**Activity**
Scan the entries below, and for each line that includes the word "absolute", make a copy.

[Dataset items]
※ ※ ※

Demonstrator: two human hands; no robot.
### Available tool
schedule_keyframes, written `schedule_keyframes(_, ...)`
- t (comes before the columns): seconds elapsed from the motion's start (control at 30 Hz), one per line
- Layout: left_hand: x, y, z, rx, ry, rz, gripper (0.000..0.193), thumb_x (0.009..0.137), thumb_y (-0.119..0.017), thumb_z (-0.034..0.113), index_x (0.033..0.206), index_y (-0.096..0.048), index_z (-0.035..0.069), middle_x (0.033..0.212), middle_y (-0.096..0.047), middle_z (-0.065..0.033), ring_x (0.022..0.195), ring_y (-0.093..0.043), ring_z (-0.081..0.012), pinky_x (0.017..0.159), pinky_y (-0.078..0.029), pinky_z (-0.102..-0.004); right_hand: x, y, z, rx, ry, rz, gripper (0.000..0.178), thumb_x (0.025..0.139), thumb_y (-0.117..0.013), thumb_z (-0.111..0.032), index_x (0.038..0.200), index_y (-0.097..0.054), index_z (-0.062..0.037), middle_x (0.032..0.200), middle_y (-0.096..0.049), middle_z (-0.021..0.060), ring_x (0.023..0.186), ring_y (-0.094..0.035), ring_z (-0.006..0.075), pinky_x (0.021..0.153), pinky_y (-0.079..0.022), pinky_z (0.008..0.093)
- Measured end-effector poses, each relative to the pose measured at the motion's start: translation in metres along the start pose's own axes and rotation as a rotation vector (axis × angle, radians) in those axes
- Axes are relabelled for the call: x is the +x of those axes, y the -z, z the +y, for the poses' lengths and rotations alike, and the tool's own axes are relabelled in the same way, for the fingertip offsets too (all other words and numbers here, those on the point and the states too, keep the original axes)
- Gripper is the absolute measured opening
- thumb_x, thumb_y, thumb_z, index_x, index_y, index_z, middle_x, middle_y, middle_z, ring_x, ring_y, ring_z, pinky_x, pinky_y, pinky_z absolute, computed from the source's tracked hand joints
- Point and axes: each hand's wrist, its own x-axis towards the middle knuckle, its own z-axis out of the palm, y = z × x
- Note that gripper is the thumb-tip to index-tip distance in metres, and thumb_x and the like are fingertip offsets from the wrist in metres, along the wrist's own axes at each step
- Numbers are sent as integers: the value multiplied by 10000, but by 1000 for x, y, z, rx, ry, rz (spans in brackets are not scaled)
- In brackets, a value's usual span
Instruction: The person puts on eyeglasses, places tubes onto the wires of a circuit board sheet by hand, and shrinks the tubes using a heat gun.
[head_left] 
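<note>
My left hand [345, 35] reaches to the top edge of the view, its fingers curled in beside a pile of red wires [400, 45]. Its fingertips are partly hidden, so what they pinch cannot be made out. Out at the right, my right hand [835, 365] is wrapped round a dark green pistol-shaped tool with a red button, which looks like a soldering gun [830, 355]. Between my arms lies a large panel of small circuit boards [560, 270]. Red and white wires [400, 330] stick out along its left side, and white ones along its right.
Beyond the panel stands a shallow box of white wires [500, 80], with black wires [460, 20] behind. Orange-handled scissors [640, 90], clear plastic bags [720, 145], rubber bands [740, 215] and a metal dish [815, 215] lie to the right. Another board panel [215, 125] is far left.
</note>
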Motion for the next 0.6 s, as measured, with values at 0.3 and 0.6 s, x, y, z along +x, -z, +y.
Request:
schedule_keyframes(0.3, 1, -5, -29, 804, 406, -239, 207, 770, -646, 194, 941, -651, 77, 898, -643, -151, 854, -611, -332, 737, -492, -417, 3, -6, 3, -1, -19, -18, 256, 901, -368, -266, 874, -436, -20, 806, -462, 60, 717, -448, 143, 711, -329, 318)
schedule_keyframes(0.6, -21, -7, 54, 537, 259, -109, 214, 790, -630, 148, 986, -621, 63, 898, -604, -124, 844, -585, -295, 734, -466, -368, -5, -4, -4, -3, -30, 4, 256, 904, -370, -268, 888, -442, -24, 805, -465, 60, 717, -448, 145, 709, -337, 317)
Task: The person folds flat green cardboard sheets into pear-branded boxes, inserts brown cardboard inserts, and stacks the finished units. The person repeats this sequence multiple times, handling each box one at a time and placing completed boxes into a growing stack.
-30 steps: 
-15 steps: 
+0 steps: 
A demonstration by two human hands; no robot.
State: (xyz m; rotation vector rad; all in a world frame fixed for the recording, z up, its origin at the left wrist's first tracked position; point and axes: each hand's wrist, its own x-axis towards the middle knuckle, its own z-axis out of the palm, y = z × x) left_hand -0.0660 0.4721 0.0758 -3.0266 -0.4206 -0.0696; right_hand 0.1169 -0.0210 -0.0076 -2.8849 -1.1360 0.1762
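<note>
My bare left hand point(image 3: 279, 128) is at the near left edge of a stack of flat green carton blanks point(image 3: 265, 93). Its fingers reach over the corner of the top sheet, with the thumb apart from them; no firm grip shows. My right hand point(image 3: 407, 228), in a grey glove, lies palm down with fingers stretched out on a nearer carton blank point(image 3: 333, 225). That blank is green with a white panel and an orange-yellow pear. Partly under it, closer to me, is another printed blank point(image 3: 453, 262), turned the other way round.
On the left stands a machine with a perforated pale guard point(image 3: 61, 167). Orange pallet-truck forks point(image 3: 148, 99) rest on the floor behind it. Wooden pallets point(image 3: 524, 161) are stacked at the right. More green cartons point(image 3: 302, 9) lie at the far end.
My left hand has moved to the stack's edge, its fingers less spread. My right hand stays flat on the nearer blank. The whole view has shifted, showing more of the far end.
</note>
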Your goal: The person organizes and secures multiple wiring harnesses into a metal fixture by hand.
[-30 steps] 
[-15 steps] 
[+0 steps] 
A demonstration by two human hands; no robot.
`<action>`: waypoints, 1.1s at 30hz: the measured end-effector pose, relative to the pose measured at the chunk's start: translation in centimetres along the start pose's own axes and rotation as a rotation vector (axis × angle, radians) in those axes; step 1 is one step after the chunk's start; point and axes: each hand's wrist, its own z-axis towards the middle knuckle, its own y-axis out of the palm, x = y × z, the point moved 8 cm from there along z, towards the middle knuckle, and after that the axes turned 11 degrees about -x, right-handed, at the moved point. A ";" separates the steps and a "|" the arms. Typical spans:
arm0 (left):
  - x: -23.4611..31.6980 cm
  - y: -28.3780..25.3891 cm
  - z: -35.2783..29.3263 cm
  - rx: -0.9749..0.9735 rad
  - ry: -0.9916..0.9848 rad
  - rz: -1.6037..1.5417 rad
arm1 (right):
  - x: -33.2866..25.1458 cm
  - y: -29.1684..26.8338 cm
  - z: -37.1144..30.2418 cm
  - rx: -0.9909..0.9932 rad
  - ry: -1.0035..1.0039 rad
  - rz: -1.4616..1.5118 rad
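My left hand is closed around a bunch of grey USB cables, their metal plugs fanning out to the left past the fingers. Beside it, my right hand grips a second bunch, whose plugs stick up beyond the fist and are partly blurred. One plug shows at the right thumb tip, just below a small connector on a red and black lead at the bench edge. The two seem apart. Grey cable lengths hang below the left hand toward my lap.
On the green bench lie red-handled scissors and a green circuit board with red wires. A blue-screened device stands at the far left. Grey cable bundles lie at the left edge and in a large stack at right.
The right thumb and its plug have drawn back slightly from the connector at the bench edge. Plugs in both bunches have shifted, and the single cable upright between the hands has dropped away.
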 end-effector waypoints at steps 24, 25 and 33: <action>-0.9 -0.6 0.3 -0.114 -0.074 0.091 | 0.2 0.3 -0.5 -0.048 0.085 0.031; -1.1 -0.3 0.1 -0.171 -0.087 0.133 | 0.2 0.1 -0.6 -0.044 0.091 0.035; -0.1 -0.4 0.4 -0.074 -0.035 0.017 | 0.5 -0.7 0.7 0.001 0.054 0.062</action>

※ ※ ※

**Solution**
- Gripper is the absolute measured opening
- thumb_x, thumb_y, thumb_z, index_x, index_y, index_z, middle_x, middle_y, middle_z, ring_x, ring_y, ring_z, pinky_x, pinky_y, pinky_z absolute, computed from the source's tracked hand joints

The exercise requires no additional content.